Task details: Although the data below holds other lines too, output only those from the line with "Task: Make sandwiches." up to and including the line with "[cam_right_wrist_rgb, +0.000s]", exactly as they appear.

Exercise data:
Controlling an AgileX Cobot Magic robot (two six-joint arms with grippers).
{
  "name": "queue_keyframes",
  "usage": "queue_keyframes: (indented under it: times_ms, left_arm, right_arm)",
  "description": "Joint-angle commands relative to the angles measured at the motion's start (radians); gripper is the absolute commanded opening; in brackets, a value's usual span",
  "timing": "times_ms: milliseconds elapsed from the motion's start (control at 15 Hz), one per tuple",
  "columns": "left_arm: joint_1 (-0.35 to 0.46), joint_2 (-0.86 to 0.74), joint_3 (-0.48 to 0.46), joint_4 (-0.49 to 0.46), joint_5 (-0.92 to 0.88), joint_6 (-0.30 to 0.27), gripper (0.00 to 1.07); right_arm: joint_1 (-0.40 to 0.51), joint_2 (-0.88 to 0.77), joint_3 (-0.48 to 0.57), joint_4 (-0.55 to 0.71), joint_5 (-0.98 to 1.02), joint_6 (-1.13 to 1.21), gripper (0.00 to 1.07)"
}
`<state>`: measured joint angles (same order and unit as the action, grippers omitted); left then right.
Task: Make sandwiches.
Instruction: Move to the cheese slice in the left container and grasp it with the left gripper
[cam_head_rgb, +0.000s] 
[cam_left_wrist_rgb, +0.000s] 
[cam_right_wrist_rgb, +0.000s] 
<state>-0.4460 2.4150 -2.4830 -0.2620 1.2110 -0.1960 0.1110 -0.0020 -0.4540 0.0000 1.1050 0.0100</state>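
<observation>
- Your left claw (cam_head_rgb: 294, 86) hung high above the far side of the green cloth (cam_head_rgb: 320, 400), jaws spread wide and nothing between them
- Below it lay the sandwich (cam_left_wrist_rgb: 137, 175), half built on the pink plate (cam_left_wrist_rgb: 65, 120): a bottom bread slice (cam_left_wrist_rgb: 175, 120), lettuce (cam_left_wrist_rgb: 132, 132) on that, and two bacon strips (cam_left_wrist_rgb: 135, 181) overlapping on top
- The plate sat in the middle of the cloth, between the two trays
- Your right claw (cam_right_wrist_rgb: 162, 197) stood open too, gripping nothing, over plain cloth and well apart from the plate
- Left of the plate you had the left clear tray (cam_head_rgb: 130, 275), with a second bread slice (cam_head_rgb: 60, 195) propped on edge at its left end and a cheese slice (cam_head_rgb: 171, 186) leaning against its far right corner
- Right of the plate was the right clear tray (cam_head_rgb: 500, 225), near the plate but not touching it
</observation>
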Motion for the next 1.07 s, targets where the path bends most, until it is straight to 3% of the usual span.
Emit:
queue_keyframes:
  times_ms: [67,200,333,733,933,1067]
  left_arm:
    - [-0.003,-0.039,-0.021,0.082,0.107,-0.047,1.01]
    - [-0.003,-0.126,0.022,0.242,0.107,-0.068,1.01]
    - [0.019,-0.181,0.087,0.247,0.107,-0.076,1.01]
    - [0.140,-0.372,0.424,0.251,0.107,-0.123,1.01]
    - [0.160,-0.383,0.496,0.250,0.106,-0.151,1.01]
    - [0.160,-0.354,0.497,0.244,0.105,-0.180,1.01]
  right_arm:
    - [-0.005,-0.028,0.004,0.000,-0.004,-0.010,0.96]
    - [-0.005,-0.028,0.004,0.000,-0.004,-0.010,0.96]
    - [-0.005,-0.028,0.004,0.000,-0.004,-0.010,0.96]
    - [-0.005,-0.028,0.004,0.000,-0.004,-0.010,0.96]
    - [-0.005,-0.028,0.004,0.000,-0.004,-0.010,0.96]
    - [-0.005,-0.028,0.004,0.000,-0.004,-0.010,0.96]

Written solution:
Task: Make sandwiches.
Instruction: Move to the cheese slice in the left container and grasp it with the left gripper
[cam_head_rgb, +0.000s] 
[cam_left_wrist_rgb, +0.000s] 
[cam_right_wrist_rgb, +0.000s] 

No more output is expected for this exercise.